Nous sommes déjà près de 40 à avoir signé la proposition. À la rentrée, je pense qu’on aura dépassé les 100 signatures. Ce soutien provient de tous les groupes, de la gauche au MoDem – le parti du Premier ministre. S’il y a un vote sur cette résolution, je ne doute pas qu’il y ait une immense majorité de parlementaires qui refuseraient un tel accord parce que l’intérêt national est mis en jeu.

Une résolution constitue avant tout un avis symbolique. Quelle portée aura-t-elle, selon vous ?

Une résolution, c’est symbolique mais également politique. Si une majorité de parlementaires se prononce contre le deal, il sera difficile pour l’exécutif français de l’ignorer. Il faudra ensuite que la France pèse au sein du Conseil européen, et que les parlementaires européens français agissent à Bruxelles et à Strasbourg pour construire un rapport de force qui sera défavorable à la position d’Ursula von der Leyen. Rappelons que cette dernière n’a pas autorité pour décider de ces investissements : cela relève du ressort des États membres.

« Ursula von der Leyen se comporte systématiquement comme si les intérêts de notre pays étaient négligeables. »

Ce n’est pas la première fois que la présidente de la Commission européenne s’engage de la sorte. Déjà, en 2020, alors que j’étais eurodéputé, elle avait essayé en catimini de conclure un accord d’investissement avec la Chine qui était clairement défavorable à la France.

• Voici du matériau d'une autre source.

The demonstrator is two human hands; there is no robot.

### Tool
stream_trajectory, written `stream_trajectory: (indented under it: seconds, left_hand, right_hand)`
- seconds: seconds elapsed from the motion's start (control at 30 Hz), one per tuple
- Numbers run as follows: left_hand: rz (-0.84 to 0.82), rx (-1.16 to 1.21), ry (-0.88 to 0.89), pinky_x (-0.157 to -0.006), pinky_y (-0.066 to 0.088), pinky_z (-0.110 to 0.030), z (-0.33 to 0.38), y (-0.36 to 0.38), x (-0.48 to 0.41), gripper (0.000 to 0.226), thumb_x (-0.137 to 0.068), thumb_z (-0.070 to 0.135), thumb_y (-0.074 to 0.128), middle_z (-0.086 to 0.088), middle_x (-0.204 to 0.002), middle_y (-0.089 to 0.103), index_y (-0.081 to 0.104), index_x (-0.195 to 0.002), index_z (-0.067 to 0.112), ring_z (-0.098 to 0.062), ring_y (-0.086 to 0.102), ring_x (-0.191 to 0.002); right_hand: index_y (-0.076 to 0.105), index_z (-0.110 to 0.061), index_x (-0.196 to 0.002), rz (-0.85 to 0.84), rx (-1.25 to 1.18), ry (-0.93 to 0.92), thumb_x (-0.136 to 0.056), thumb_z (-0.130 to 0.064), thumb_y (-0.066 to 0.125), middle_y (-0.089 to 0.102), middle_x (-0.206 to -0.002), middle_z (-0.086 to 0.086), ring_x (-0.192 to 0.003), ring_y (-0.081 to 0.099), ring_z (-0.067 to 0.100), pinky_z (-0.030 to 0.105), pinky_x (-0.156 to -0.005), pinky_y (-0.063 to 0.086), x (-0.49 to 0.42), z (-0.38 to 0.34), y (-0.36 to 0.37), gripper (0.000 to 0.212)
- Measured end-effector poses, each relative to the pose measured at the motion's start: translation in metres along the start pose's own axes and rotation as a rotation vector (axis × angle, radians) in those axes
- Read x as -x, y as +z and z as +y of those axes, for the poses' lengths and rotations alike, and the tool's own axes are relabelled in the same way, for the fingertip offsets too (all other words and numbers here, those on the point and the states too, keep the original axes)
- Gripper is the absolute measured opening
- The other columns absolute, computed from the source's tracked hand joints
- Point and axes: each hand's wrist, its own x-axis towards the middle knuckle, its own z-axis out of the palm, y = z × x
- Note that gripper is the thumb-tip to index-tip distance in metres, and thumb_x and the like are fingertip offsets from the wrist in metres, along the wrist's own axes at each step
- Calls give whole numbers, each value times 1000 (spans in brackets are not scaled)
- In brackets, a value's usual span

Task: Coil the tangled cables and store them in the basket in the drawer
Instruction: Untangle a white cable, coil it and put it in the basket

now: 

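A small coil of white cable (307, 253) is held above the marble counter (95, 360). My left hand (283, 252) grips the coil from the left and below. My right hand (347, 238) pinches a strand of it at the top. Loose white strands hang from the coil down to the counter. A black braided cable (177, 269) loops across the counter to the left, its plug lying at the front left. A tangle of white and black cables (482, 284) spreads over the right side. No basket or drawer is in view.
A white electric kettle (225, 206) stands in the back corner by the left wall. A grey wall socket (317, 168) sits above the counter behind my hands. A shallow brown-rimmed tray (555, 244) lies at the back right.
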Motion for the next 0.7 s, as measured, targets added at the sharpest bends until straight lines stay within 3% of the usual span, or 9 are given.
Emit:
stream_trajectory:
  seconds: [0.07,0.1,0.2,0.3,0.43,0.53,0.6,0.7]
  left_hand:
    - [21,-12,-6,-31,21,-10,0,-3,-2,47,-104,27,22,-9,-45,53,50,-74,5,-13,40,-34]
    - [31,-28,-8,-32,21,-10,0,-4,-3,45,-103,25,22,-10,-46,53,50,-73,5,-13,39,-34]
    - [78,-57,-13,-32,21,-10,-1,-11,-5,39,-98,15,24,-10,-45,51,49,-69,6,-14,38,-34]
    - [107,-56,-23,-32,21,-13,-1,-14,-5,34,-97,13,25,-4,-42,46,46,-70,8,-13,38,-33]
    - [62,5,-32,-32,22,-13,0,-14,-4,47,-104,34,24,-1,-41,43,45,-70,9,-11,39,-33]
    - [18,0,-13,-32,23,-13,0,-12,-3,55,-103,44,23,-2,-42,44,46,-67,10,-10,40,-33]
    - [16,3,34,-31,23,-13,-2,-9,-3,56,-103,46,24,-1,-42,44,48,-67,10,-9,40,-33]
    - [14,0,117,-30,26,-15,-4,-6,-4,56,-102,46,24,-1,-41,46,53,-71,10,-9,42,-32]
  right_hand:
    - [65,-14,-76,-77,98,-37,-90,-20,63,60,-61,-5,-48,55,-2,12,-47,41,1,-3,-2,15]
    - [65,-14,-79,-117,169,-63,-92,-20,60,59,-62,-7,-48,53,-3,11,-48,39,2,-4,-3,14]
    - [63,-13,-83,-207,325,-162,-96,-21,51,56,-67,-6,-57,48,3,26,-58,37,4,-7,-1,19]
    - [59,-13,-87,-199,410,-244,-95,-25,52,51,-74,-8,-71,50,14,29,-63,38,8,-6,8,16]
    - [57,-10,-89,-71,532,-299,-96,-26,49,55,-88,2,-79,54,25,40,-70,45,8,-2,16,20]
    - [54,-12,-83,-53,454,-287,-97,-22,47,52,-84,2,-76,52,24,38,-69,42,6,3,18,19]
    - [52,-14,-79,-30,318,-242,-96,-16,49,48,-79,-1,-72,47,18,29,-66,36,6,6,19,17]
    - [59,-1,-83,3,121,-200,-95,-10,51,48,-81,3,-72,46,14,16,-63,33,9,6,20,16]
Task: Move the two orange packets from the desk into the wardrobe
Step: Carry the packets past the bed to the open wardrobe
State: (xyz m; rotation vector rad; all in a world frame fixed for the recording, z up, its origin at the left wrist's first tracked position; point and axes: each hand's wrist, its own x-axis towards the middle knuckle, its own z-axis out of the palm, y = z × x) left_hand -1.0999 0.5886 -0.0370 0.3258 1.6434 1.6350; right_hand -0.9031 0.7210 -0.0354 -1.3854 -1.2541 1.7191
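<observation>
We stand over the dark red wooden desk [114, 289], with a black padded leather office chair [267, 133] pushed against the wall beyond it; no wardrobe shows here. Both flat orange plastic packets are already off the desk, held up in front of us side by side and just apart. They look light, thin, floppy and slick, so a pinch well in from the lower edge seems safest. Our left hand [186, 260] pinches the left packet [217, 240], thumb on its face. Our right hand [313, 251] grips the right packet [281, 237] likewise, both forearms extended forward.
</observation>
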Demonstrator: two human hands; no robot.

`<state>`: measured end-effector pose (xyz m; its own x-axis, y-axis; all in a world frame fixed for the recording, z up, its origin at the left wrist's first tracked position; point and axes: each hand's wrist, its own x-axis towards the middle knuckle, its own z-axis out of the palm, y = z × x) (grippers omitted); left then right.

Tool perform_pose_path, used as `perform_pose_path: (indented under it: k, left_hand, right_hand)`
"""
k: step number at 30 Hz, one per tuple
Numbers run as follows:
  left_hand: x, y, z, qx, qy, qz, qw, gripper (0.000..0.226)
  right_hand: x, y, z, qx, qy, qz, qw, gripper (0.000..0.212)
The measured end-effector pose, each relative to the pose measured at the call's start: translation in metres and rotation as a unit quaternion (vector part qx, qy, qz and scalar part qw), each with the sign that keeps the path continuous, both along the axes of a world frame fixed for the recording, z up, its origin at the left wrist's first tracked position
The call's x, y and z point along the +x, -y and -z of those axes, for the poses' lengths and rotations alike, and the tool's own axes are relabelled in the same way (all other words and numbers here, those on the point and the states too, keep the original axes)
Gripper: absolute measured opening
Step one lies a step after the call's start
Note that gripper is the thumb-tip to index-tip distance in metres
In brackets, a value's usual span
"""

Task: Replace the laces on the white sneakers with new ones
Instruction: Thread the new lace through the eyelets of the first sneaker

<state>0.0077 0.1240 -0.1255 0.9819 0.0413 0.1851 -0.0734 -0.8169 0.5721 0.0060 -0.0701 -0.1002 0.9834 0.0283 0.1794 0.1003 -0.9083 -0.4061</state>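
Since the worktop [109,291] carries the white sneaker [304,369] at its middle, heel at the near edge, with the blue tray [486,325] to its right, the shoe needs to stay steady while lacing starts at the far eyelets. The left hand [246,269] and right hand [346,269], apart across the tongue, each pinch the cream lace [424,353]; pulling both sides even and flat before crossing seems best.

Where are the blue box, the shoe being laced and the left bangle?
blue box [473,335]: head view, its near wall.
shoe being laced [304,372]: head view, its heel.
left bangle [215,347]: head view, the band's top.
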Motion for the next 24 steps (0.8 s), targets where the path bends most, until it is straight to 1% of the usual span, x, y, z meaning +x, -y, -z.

Elle se comporte systématiquement comme si les intérêts de notre pays étaient négligeables. Il est temps de lui rappeler que la France n’a pas à être sacrifiée sur l’autel de ses visées idéologiques. D’autant qu’Ursula von der Leyen est très contestée ces derniers temps et que sa légitimité politique est clairement remise en question.